■ AVAILABLE DATA:

########################################

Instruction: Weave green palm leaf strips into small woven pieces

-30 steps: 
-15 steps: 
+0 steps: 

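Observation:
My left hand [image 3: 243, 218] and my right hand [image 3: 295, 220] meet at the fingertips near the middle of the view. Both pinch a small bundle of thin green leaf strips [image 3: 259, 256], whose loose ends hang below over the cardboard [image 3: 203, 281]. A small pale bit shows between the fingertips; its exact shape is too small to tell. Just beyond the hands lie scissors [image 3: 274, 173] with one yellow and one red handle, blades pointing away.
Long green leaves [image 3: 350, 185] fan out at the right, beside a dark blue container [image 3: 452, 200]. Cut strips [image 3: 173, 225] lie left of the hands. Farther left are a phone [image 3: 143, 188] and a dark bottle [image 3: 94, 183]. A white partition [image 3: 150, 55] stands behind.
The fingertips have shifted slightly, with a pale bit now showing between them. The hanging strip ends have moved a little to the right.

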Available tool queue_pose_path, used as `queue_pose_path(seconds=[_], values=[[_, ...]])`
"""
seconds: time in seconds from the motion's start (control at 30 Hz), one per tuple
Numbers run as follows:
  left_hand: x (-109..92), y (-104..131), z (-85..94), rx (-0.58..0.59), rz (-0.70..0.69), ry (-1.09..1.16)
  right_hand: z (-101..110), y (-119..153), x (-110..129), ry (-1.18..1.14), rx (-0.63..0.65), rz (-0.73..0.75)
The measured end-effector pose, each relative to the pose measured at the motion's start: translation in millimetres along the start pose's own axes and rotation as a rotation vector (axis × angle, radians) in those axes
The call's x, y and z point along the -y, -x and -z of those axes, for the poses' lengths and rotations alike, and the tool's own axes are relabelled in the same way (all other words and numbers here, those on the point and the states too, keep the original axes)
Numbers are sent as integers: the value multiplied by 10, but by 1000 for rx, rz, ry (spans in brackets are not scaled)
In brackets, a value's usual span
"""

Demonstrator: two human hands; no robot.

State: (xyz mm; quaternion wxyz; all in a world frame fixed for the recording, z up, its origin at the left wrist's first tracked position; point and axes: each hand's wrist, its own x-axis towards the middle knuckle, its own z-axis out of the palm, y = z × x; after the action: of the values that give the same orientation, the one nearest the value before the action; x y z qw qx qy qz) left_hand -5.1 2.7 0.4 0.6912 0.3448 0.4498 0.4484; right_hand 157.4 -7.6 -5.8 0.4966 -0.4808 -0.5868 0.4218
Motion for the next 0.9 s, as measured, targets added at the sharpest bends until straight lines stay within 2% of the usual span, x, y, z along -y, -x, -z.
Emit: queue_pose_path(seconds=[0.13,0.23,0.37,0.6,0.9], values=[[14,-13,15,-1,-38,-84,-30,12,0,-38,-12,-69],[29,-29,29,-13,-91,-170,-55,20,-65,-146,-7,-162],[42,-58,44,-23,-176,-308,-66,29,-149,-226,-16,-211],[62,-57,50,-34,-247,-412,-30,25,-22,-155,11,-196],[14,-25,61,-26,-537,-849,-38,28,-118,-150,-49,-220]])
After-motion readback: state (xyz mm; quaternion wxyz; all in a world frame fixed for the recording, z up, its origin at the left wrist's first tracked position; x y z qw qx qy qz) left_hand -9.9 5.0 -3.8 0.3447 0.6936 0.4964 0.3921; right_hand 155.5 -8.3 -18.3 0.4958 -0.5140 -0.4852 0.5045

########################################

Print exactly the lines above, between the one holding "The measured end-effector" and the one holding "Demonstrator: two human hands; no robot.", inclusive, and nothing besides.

■ RESULT FOR THIS EXERCISE:
The measured end-effector pose, each relative to the pose measured at the motion's start: translation in millimetres along the start pose's own axes and rotation as a rotation vector (axis × angle, radians) in those axes
The call's x, y and z point along the -y, -x and -z of those axes, for the poses' lengths and rotations alike, and the tool's own axes are relabelled in the same way (all other words and numbers here, those on the point and the states too, keep the original axes)
Numbers are sent as integers: the value multiplied by 10, but by 1000 for rx, rz, ry (spans in brackets are not scaled)
In brackets, a value's usual span
"""

Demonstrator: two human hands; no robot.

That concludes the answer to this exercise.